Exercise details → In the data that follows, count every line holding the string "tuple" and give the count alone.

Input for this task →

=== Begin Enclosure ===

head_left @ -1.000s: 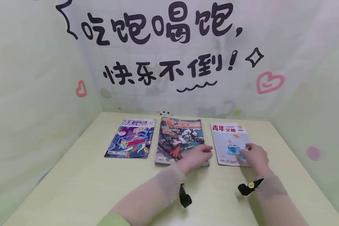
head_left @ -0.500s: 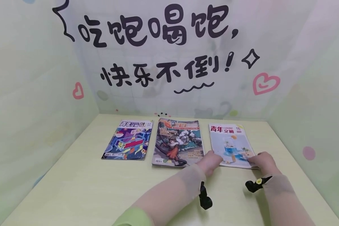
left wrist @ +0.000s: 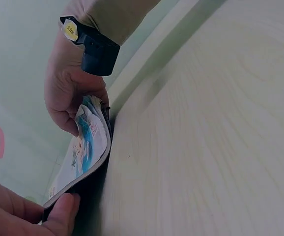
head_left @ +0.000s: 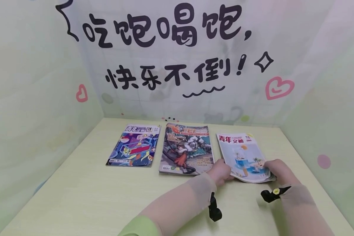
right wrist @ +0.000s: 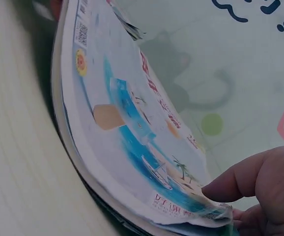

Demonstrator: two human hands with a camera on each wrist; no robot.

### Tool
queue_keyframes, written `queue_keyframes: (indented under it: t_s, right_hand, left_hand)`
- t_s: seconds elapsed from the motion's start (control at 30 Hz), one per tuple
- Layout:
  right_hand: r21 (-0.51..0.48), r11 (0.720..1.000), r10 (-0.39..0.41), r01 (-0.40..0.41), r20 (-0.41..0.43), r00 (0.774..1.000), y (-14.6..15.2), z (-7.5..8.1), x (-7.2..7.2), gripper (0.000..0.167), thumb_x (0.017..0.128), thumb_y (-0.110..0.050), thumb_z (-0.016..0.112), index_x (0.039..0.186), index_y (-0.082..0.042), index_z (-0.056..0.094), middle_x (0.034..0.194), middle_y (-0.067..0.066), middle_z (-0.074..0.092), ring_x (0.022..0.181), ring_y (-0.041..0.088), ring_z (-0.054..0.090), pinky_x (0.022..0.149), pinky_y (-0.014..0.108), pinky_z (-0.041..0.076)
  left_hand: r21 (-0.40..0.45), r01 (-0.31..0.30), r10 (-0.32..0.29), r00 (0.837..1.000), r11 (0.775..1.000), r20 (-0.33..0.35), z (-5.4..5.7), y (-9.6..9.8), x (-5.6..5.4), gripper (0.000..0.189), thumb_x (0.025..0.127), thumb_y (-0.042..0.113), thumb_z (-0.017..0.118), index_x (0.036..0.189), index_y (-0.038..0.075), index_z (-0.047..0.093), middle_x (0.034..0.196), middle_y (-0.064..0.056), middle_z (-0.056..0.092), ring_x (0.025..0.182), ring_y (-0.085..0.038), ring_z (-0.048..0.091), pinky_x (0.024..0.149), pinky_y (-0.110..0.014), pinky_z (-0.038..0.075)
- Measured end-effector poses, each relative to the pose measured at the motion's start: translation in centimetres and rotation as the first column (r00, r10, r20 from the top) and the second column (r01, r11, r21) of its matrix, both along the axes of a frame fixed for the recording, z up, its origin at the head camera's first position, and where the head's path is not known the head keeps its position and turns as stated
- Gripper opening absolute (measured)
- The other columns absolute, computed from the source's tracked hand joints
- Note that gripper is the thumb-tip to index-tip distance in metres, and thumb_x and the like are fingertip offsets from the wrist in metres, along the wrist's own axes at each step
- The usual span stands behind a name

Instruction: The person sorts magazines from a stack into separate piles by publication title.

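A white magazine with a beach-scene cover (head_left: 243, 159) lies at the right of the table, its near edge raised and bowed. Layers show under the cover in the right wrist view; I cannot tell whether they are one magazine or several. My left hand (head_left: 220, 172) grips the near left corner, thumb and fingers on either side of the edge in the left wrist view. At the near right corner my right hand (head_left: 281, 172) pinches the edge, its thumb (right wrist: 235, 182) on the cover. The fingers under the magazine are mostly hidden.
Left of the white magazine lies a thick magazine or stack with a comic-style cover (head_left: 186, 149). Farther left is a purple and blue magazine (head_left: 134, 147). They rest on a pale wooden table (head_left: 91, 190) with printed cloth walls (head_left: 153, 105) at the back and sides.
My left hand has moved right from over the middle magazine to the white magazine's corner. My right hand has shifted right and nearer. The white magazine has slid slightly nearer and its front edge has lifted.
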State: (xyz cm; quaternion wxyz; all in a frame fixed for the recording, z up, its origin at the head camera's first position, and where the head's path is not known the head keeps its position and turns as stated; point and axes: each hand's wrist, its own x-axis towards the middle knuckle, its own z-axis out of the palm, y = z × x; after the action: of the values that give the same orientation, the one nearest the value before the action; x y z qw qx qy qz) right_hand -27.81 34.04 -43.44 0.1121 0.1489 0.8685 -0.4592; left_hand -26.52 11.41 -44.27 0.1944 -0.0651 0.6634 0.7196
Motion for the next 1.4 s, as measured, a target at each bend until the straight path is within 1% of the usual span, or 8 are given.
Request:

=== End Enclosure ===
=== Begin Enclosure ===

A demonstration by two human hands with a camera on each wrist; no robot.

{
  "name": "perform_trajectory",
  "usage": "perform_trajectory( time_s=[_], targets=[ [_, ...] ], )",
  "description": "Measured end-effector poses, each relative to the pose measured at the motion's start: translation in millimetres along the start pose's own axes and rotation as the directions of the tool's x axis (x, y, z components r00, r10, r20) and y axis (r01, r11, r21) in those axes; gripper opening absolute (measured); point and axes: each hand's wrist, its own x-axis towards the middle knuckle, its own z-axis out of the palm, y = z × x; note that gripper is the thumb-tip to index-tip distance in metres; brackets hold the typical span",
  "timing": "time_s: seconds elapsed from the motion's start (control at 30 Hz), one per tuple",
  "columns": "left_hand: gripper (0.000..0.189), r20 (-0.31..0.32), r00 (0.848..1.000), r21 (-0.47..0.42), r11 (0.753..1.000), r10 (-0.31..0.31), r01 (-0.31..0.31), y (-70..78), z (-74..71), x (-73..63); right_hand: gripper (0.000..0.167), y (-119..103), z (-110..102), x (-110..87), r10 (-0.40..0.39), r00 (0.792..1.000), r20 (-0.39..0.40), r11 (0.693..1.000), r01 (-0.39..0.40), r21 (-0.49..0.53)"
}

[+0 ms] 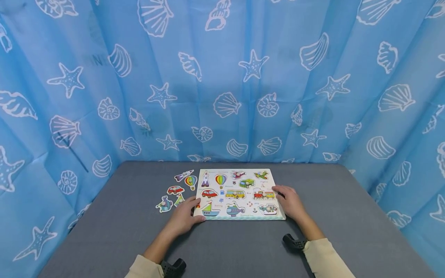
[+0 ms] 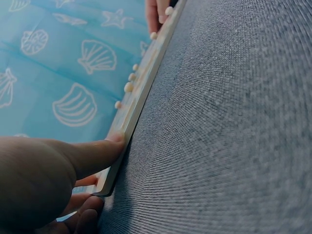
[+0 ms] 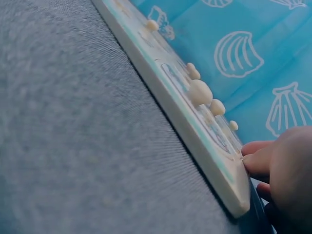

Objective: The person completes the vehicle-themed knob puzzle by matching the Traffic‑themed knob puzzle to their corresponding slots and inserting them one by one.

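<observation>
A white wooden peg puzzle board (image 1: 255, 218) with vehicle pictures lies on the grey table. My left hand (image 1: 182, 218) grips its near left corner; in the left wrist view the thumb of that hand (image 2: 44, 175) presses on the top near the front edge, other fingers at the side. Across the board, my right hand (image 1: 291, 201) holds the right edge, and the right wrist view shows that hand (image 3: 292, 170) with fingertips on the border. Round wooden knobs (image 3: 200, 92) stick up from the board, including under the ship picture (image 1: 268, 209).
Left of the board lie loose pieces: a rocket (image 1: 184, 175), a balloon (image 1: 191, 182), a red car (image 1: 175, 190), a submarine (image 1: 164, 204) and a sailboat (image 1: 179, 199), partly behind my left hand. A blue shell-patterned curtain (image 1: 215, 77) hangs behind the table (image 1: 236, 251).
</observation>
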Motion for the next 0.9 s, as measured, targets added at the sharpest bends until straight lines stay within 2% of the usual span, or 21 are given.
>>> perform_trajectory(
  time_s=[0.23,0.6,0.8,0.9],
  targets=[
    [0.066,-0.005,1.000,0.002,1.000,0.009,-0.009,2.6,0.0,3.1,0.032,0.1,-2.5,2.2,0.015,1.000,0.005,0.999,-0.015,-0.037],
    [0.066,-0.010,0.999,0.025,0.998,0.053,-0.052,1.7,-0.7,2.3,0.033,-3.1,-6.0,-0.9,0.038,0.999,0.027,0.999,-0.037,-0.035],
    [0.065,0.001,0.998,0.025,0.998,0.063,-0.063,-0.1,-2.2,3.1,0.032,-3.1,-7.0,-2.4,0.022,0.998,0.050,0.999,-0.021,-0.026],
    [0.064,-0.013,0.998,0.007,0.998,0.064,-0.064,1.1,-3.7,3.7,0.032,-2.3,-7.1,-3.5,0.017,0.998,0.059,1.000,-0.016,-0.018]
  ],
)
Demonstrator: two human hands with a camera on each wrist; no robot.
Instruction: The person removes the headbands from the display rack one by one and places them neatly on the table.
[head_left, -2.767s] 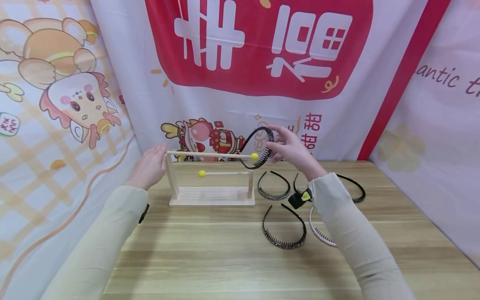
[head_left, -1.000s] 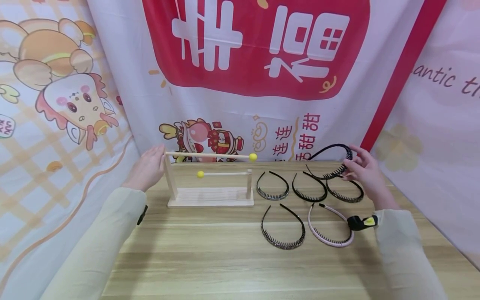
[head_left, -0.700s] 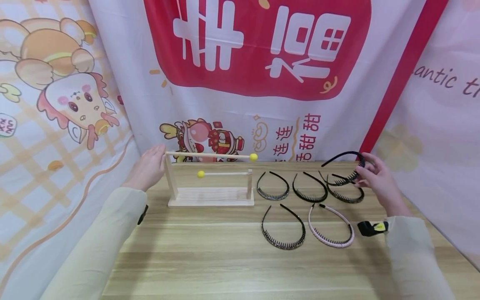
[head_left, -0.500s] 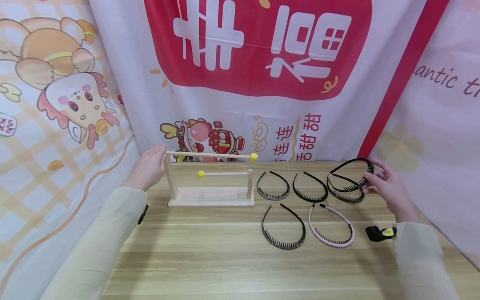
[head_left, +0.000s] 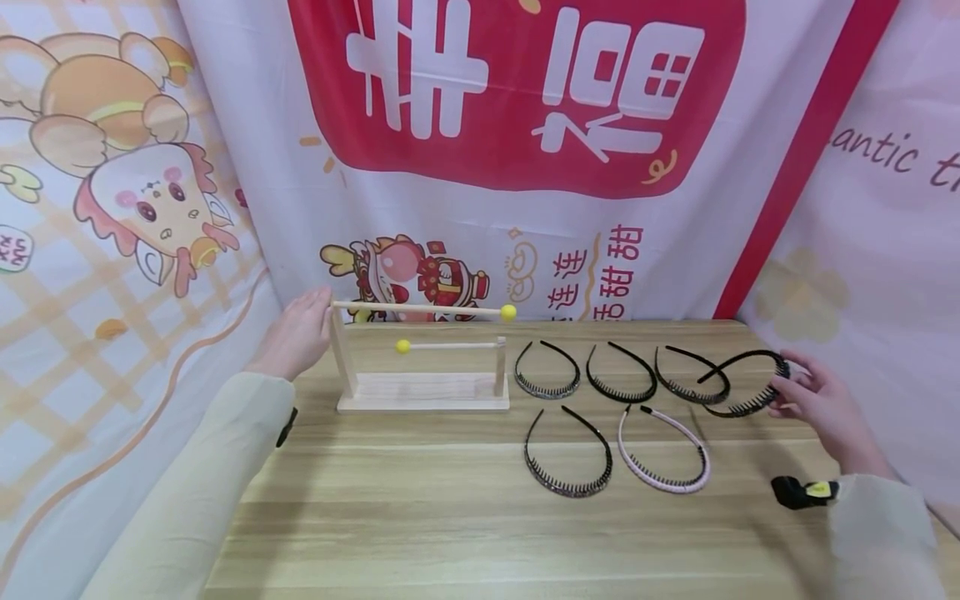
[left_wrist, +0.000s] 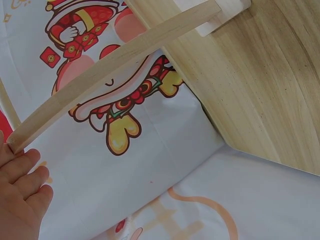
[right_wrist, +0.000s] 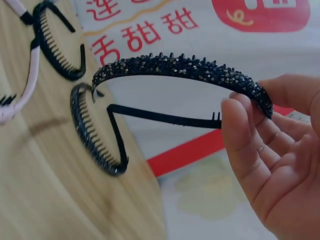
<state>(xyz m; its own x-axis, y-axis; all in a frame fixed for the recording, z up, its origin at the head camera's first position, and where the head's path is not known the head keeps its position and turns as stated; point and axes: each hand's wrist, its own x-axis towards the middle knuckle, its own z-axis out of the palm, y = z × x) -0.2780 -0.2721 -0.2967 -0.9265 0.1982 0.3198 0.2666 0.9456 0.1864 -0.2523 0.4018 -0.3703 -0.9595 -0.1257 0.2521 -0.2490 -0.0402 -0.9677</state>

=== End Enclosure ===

Exercise solution → 2